**ACTION ITEM:** Having read the material, return every line of it exactly.

**DATA:**
____

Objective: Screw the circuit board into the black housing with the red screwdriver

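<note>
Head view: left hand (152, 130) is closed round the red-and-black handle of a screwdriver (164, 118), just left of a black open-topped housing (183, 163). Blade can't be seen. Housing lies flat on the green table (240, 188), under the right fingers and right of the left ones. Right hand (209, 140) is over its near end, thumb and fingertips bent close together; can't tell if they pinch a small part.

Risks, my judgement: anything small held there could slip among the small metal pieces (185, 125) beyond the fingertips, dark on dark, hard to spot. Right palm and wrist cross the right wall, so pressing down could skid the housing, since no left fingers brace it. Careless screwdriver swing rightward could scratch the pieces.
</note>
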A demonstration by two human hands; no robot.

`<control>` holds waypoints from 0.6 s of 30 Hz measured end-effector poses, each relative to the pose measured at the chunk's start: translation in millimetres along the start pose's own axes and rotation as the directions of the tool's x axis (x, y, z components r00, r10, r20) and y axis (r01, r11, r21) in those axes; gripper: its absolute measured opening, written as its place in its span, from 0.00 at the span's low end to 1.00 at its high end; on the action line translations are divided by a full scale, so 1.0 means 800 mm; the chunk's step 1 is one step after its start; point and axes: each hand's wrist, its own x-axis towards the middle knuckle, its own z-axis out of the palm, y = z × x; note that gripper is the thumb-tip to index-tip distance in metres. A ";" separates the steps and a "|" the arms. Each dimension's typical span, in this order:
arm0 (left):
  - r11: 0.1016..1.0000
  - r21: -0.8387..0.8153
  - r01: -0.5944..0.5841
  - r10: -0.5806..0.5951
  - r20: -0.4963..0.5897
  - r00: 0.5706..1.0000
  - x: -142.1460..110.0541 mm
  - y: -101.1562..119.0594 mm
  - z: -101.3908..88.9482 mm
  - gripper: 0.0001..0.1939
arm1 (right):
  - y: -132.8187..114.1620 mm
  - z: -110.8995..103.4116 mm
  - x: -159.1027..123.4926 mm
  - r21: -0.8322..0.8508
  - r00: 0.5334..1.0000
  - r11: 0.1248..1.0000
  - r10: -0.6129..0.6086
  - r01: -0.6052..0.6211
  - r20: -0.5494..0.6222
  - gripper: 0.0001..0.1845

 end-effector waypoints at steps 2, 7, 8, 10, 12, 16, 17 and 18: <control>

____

**EXERCISE OUTPUT:**
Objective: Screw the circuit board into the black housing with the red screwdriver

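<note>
Head view: left hand (152, 130) is closed round the red-and-black handle of a screwdriver (164, 118), just left of a black open-topped housing (183, 163). Blade can't be seen. Housing lies flat on the green table (240, 188), under the right fingers and right of the left ones. Right hand (209, 140) is over its near end, thumb and fingertips bent close together; can't tell if they pinch a small part.

Risks, my judgement: anything small held there could slip among the small metal pieces (185, 125) beyond the fingertips, dark on dark, hard to spot. Right palm and wrist cross the right wall, so pressing down could skid the housing, since no left fingers brace it. Careless screwdriver swing rightward could scratch the pieces.
</note>
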A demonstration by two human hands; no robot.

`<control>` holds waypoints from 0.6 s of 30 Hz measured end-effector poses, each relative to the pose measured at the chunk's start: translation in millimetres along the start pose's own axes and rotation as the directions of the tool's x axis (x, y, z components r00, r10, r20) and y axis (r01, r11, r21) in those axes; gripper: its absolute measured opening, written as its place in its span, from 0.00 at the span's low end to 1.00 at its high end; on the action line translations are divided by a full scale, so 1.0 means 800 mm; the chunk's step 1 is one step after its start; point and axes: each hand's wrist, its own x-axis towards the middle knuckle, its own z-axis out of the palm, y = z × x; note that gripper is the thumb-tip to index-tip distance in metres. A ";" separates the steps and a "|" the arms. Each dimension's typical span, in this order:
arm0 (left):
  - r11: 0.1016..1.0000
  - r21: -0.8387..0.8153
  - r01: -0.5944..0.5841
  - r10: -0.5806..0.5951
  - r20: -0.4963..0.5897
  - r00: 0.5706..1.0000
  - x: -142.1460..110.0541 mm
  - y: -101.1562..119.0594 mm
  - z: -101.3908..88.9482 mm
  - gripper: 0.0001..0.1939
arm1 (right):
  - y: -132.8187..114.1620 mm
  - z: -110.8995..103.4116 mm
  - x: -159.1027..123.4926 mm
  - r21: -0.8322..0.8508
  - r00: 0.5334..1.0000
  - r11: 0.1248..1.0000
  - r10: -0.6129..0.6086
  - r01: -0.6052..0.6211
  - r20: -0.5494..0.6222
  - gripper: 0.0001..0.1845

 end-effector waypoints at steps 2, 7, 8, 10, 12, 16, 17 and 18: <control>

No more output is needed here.